At the Dominus’s words, Mia lowered her head and fastidiously examined a thread dangling from the wrist of her robes. Since her return, she had been wearing her acolyte robes and sash every day, but she hadn’t participated in life at the Order. She stayed away from Brother Cornelius and the Archives. She ventured down to the dining hall only at odd hours, and she rarely stopped to talk to anyone when she did. She had made so many promises. She had stood before the Order and asked them to take a chance on redeeming her, and she had let them down. They may have succeeded in bringing the Shillelagh back, but at what cost? There was no unkindness or pity in the eyes that tried to meet hers in the halls. There were no broken conversations as she passed. And yet she knew she hadn’t earned her place among them. She had worried that this day was nearing. After all, they had moved her away from the other acolytes into these beautiful but remote chambers. She told herself that perhaps it was to aid in her recovery, but deep down she sensed it was because she was no longer welcome.
“I’m so sorry, Dominus,” she said, her voice low and words struggling to emerge.

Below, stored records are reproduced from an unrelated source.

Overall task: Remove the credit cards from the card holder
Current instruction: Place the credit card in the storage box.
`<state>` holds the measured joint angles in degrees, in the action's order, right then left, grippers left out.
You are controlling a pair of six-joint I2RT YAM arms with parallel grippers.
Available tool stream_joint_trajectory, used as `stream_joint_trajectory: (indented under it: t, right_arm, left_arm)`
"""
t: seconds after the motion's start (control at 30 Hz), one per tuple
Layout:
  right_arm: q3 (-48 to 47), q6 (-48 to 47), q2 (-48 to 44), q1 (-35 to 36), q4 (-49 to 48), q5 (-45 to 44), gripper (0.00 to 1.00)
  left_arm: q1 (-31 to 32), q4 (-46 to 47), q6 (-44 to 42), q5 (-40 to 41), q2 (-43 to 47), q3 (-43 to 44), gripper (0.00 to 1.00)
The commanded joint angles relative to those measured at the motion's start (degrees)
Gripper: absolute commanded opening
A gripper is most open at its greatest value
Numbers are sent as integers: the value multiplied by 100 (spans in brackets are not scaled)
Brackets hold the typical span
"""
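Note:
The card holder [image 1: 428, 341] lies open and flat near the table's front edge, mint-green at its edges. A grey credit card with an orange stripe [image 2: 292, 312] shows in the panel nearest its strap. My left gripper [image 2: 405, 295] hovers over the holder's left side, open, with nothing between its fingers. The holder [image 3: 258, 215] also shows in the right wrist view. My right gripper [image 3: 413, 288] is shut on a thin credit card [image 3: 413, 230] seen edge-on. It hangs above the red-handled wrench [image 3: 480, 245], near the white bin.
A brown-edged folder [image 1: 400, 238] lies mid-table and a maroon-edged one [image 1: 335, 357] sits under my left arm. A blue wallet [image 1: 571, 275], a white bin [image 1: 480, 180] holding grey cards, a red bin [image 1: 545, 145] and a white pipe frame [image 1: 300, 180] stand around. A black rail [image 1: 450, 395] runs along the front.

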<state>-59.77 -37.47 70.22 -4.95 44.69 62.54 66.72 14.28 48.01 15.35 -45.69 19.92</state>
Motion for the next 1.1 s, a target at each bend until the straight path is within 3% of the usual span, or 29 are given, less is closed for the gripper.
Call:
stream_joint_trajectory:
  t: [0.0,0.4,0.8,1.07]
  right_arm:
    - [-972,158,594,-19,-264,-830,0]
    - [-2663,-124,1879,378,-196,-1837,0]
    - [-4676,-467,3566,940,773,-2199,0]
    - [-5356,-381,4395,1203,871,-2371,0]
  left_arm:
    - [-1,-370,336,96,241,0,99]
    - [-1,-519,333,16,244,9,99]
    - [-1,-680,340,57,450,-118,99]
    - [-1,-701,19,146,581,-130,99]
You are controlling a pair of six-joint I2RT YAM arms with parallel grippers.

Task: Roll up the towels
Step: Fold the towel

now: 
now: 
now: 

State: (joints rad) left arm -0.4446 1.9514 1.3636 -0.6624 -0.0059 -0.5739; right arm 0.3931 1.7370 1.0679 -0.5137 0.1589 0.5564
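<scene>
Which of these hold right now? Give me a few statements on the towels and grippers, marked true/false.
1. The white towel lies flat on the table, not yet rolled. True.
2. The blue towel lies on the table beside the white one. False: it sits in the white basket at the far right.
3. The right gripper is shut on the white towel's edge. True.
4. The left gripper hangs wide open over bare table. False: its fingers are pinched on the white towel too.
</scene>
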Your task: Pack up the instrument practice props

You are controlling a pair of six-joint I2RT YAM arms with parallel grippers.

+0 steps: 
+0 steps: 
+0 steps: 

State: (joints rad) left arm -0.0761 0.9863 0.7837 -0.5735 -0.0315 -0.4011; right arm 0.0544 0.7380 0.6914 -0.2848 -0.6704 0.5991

“I tried, but I failed. Just say the words, and I’ll pack myself and Hamish and be off.”
“Why would you do that, my child?” the Dominus asked. He folded his hands one over the other as he rested his elbows on the arms of the overstuffed chair in which he sat. He had asked Mia the question, but his eyes held no surprise or concern at her words. If anything, he looked slightly amused.
“Why do you ask questions that you already know the answer to?” she asked in response, evading him.
Another soft chuckle erupted from the depths of his throat. “If you’re going to try my patience and my nerves, I suppose you’d best offer me that tea again,” he said plainly, a white eyebrow rising up toward his close-cropped head. His light, jovial manner wasn’t improving Mia’s foul one. She moved to the hearth and busied herself taking two cups from the shelf above and filling them with water from a pitcher. She plucked two red, hot stones from the hearth with a tong and dropped them into the cups of water.
“Ginger or black?” she asked.
“Oh, ginger,” the Dominus replied with a smile, anticipation gleaming in his eyes. “I do so love the spice.”
The water in the cups was steaming from the hot stone resting at the bottom of each, and Mia dropped in a small cage of dried leaves and gingerroot to steep in each of the cups. She brought them over on a small tray with tiny carafes of honey sap, milk sap, and cream. Dominus Nikola took his cup and stirred the seeping leaves and gingerroot around. They sat in silence as he tended to his tea, eventually adding a dollop of cream and some of the honey sap before taking a sip.